Ashton will not be accompanied by Štefan Füle, the European commissioner in principal day-to-day management of relations with Ukraine.

Yanukovych will tomorrow (10 December) meet three of his predecessors –Viktor Yushchenko, Leonid Kuchma and Leonid Kravchuk – in a bid to find a compromise.

The opposition has called on Yanukovych to resign and for new elections to be called.

The EU and Ukraine currently have two other lines of dialogue with Ukraine on issues related to the crisis.

A Ukrainian delegation is due to visit Brussels to discuss the trade and political deals offered by the EU to Ukraine, but no date and details have been released. Barroso has said that the EU will not re-negotiate the terms of the deals, but is prepared to talk about details of their implementation.
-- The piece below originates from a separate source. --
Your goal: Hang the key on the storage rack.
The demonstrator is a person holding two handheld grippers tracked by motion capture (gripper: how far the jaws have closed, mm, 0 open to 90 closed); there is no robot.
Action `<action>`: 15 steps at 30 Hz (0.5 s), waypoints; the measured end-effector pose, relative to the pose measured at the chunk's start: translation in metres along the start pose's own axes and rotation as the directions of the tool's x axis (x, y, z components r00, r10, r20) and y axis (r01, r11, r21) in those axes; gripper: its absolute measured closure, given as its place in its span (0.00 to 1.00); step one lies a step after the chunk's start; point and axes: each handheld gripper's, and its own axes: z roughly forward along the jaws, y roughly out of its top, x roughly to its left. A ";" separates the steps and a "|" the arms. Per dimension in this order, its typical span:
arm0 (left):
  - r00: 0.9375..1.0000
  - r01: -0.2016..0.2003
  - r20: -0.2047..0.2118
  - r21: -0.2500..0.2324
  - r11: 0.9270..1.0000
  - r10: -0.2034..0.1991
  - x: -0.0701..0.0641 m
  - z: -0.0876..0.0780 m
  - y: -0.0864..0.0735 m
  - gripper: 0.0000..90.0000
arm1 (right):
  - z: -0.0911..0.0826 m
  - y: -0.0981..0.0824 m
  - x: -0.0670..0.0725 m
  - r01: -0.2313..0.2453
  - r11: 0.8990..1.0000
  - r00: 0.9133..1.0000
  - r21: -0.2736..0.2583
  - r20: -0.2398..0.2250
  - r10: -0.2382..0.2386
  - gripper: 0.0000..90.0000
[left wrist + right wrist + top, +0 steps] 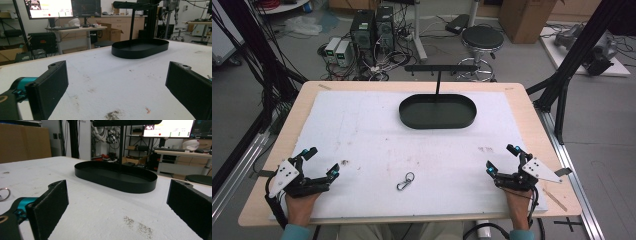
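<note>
A small metal key clip (405,181) with a ring is seen lying flat on the white mat (362,130), well short of the black oval tray (437,111) and on the person's side of it, roughly in line with the tray's left half. In the right gripper view its ring is glimpsed at the left edge, well apart from the tray.

The left gripper (321,162) is held low over the mat, well to the left of the tray and nearer the person. Its jaws are spread wide, and nothing is caught between them; bare mat is seen in the gap in the left gripper view, with the tray beyond.

The right gripper (502,159) is held to the right of the tray, also on the near side. Its jaws are likewise parted wide and nothing is gripped.

From the tray a thin black post (437,82) is raised, topped by a crossbar (441,67) with small pegs.
</note>
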 end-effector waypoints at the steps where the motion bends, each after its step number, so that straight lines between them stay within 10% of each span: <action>1: 1.000 0.000 0.000 0.000 1.000 0.000 0.000 0.000 0.000 0.05 | 0.000 0.000 0.000 0.000 1.000 1.000 0.000 0.000 0.000 0.03; 15: 1.000 0.007 0.000 -0.001 1.000 -0.007 0.001 0.000 0.000 0.05 | 0.000 0.000 0.001 0.017 1.000 1.000 0.001 -0.007 -0.017 0.03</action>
A two-man European Parliament mission continues to liaise with the Ukrainian authorities about the jailing in October 2011 of Yulia Tymoshenko, a former prime minister and arguably still the most influential leader of the opposition. The EU has long said that her jailing was legally flawed and an example of politicised justice. Pat Cox and Aleksander Kwaśniewski, the Parliament’s envoys, have previously called on Yanukovych to grant her a partial pardon.